TASK DIRECTIONS
In the material below, find the span from the line with "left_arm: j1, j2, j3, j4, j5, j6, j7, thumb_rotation" to the line with "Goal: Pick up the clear" and transcribe only those lines, exactly, ends included, without the pictures.

EXCERPTED DATA
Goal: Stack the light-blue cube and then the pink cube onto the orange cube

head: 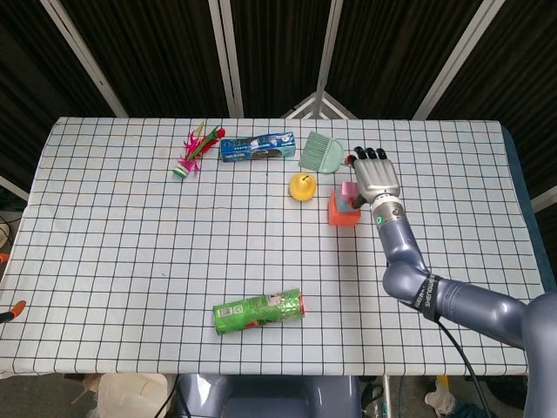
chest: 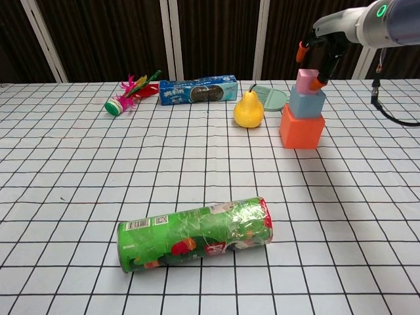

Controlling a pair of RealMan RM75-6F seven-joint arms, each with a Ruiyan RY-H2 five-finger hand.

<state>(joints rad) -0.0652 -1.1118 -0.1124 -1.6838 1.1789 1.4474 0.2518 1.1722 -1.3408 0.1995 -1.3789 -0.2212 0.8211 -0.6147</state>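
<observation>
Three cubes stand stacked at the back right of the table. The orange cube (chest: 302, 130) is at the bottom, the light-blue cube (chest: 307, 103) sits on it, and the pink cube (chest: 306, 80) is on top. My right hand (chest: 315, 56) hovers just above and to the right of the pink cube with its fingers apart, holding nothing. One orange fingertip (chest: 317, 83) hangs close beside the pink cube's right edge. In the head view the right hand (head: 374, 178) covers part of the stack; the orange cube (head: 341, 212) and pink cube (head: 348, 189) show beside it. My left hand is out of sight.
A yellow pear (chest: 249, 109) stands just left of the stack, with a green brush (chest: 272, 97) behind it. A blue biscuit pack (chest: 198, 90) and a shuttlecock (chest: 128, 93) lie along the back. A green can (chest: 195, 232) lies on its side near the front.
</observation>
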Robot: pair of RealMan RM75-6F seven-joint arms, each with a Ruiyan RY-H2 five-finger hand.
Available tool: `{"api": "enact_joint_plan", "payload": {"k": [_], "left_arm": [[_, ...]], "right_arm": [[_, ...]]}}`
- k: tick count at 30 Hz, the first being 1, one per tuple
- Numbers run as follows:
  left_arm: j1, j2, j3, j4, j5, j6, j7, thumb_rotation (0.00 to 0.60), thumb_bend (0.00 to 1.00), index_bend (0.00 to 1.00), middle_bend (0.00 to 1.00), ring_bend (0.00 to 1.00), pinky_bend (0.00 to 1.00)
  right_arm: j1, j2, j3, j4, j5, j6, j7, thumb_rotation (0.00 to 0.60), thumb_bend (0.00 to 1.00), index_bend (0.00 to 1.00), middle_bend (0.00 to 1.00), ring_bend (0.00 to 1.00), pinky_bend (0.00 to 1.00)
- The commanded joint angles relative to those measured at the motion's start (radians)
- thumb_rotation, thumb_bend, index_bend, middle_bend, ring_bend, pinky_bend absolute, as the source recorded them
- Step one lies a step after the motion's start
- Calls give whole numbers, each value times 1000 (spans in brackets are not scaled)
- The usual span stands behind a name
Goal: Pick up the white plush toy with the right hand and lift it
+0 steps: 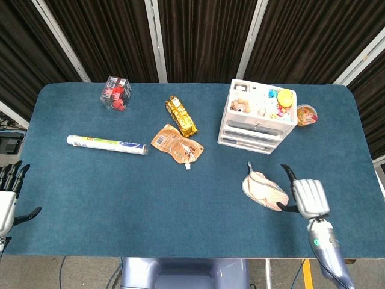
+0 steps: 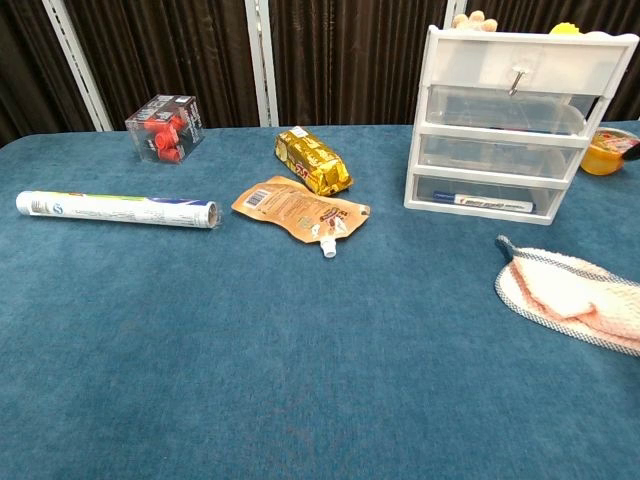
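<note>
Right hand [image 1: 308, 197] is just beside the white plush toy [image 1: 263, 191], its fingers spread and holding nothing. That toy lies flat on the blue table [image 1: 180, 205], in front of the white drawer unit [image 1: 257, 123]. Left hand [image 1: 8, 198] waits open at the table's edge.

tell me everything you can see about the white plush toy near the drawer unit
The white plush toy is a flat, soft-looking oval of cream fabric with pinkish bands, a grey stitched edge and a small loop at its far tip. It lies flat on the blue table cloth, in front of the white drawer unit and apart from it. The right hand is at its right edge, a fingertip close to or touching it; contact cannot be confirmed. It is not lifted.
</note>
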Motion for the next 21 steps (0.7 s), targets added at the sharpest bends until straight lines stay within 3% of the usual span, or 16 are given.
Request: {"api": "enact_joint_plan", "payload": {"k": [1, 10, 21], "left_arm": [[-1, 2, -1, -2, -4, -4, -4, 600, 0, 0, 0, 0, 0], [-4, 9, -1, -11, -13, -17, -12, 600, 0, 0, 0, 0, 0], [-6, 12, -2, -18, -27, -29, -13, 600, 0, 0, 0, 0, 0]], "right_arm": [[61, -73, 33, -7, 125, -51, -98, 600, 0, 134, 889, 883, 858], [135, -187, 49, 57, 326, -64, -219, 600, 11, 190, 890, 886, 858], [176, -264, 44, 167, 417, -75, -221, 600, 17, 228, 890, 886, 858]]}}
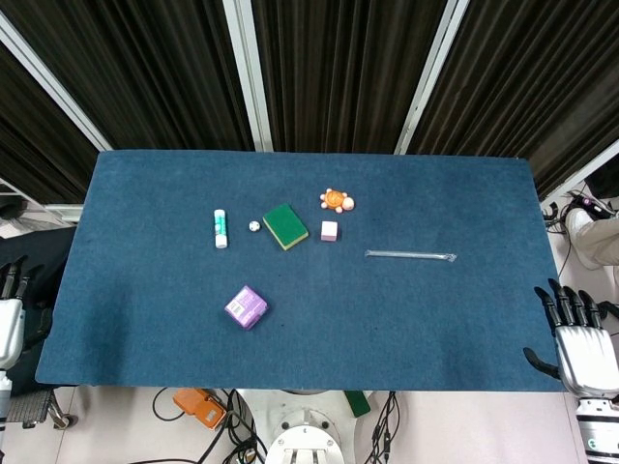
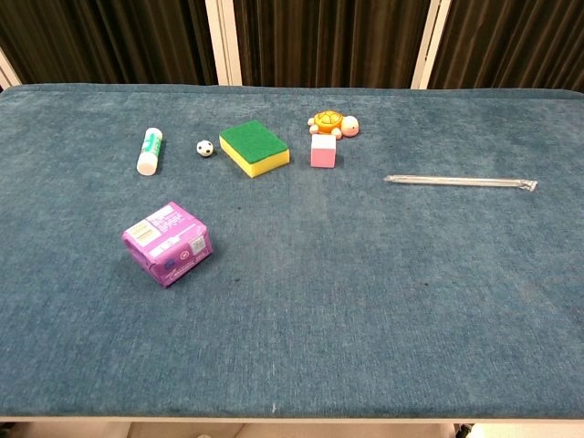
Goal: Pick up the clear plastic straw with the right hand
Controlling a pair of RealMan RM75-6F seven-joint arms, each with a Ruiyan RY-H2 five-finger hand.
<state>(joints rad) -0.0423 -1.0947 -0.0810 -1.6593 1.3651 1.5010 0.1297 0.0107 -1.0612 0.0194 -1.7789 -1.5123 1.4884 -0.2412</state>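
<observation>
The clear plastic straw (image 1: 410,255) lies flat on the blue table cloth, right of centre; in the chest view the straw (image 2: 459,182) runs left to right near the right edge. My right hand (image 1: 580,344) hangs off the table's front right corner, fingers spread and holding nothing, well short of the straw. My left hand (image 1: 8,317) shows at the left border, beside the table's front left corner, fingers apart and empty. Neither hand appears in the chest view.
On the cloth stand a glue stick (image 1: 221,228), a tiny football (image 1: 254,226), a green and yellow sponge (image 1: 285,225), an orange toy turtle (image 1: 336,200), a pink cube (image 1: 329,230) and a purple packet (image 1: 246,306). Dark curtains hang behind the table.
</observation>
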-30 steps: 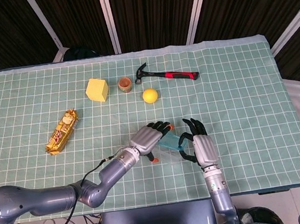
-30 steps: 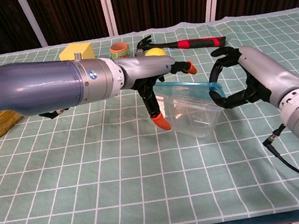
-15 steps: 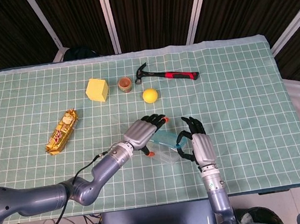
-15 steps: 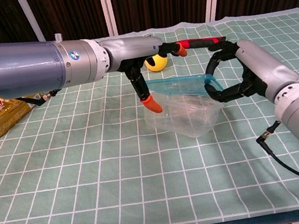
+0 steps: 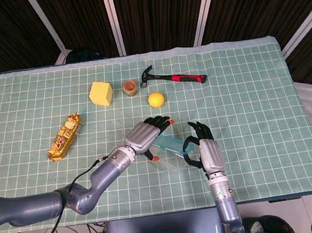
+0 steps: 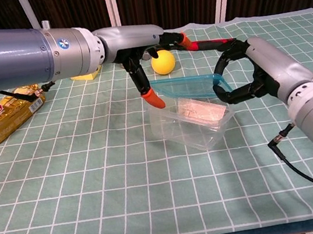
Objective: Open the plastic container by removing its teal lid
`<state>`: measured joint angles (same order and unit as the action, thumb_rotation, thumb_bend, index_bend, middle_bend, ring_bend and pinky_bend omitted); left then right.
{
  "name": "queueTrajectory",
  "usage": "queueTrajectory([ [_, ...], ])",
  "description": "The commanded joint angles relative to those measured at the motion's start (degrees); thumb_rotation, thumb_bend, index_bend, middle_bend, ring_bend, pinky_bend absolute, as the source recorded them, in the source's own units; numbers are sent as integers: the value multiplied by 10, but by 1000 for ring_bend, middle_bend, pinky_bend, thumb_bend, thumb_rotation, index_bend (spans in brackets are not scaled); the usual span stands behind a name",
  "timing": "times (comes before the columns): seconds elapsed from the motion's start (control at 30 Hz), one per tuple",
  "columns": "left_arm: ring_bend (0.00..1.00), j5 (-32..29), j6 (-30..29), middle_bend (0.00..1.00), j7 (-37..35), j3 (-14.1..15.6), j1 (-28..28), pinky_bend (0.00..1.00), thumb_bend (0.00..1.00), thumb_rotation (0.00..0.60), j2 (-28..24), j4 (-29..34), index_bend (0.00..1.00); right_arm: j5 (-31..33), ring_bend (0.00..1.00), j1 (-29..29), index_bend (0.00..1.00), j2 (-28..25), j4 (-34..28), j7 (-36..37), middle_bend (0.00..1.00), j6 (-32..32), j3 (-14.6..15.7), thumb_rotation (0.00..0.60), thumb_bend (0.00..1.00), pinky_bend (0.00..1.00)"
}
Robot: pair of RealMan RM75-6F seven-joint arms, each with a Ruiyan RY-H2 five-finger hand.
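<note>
The clear plastic container [image 5: 171, 160] [image 6: 190, 126] sits on the green checked cloth in front of me. Its teal lid [image 5: 171, 144] [image 6: 190, 87] lies tilted above it, the left end raised off the rim and the right end low by my right hand. My left hand [image 5: 146, 136] [image 6: 134, 44] grips the lid's left end, thumb at the near edge and the other fingers over the far side. My right hand [image 5: 206, 147] [image 6: 256, 72] curls its fingers round the container's right end, at the lid's right edge.
A hammer [image 5: 174, 78] [image 6: 210, 43], a yellow ball [image 5: 155, 99] [image 6: 163, 61], a small cup [image 5: 130, 88] and a yellow block [image 5: 100, 93] lie behind. A gold snack bar [image 5: 64, 137] [image 6: 3, 116] is at the left. A black cable [image 6: 306, 171] trails from the right wrist.
The container has come down from a tilt in the air to rest flat on the cloth. The lid's left end has lifted away from the rim with my left hand.
</note>
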<state>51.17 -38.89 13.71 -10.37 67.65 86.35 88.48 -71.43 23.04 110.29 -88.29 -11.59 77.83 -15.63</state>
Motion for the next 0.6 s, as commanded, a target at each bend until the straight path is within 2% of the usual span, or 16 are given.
queueTrajectory([
  [0.03,0,2,3,0,-8,-3,-4,116,0,600,-13,11,0,5,0,1,741,3,-3,-6,144,0,0,600,814,0],
  [0.27,0,9,14,0,-28,-2,-12,118,0,600,-44,30,0,11,0,6,741,10,0,-21,144,0,-6,600,814,0],
  [0.4,0,19,10,0,-37,-3,-20,118,0,600,-58,38,0,15,0,20,741,13,12,-29,144,-5,-27,600,813,0],
  [0.6,0,37,3,0,-50,-2,-33,118,0,600,-80,44,0,34,0,48,741,16,36,-40,144,-15,-75,600,813,0],
])
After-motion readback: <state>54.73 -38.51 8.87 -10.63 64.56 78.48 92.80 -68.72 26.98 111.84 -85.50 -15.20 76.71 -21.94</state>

WRITTEN ANSWER
  left_arm: j1, j2, j3, j4, j5, j6, j7, thumb_rotation (0.00 to 0.60), thumb_bend (0.00 to 1.00), index_bend (0.00 to 1.00), middle_bend (0.00 to 1.00), ring_bend (0.00 to 1.00), pinky_bend (0.00 to 1.00)
  right_arm: j1, j2, j3, j4, j5, j6, j7, thumb_rotation (0.00 to 0.60), thumb_bend (0.00 to 1.00), index_bend (0.00 to 1.00), middle_bend (0.00 to 1.00), ring_bend (0.00 to 1.00), pinky_bend (0.00 to 1.00)
- The commanded joint angles relative to those measured at the motion's start (radians)
- thumb_rotation, thumb_bend, index_bend, middle_bend, ring_bend, pinky_bend absolute, as the source recorded them
- Step one lies a step after the motion's start
- Calls give whole numbers, each value times 1000 (spans in brackets are not scaled)
- The usual span stands behind a name
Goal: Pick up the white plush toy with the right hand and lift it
+0 steps: 
+0 steps: 
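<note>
Right hand [image 1: 308, 197] is just beside the white plush toy [image 1: 263, 191], its fingers spread and holding nothing. That toy lies flat on the blue table [image 1: 180, 205], in front of the white drawer unit [image 1: 257, 123]. Left hand [image 1: 8, 198] waits open at the table's edge.

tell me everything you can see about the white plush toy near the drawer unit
The white plush toy is a flat, soft-looking oval of cream fabric with pinkish bands, a grey stitched edge and a small loop at its far tip. It lies flat on the blue table cloth, in front of the white drawer unit and apart from it. The right hand is at its right edge, a fingertip close to or touching it; contact cannot be confirmed. It is not lifted.
</note>
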Motion for the next 21 steps (0.7 s), targets added at the sharpest bends until straight lines stay within 3% of the usual span, or 16 are given.
Request: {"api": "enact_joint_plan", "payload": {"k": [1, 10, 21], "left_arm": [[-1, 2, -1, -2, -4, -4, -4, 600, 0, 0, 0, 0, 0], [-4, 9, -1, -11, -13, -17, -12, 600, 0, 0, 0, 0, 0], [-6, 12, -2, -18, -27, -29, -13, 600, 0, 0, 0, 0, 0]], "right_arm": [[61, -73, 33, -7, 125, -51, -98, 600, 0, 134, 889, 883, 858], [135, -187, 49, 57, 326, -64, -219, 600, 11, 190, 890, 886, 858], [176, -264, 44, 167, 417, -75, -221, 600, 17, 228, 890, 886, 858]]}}
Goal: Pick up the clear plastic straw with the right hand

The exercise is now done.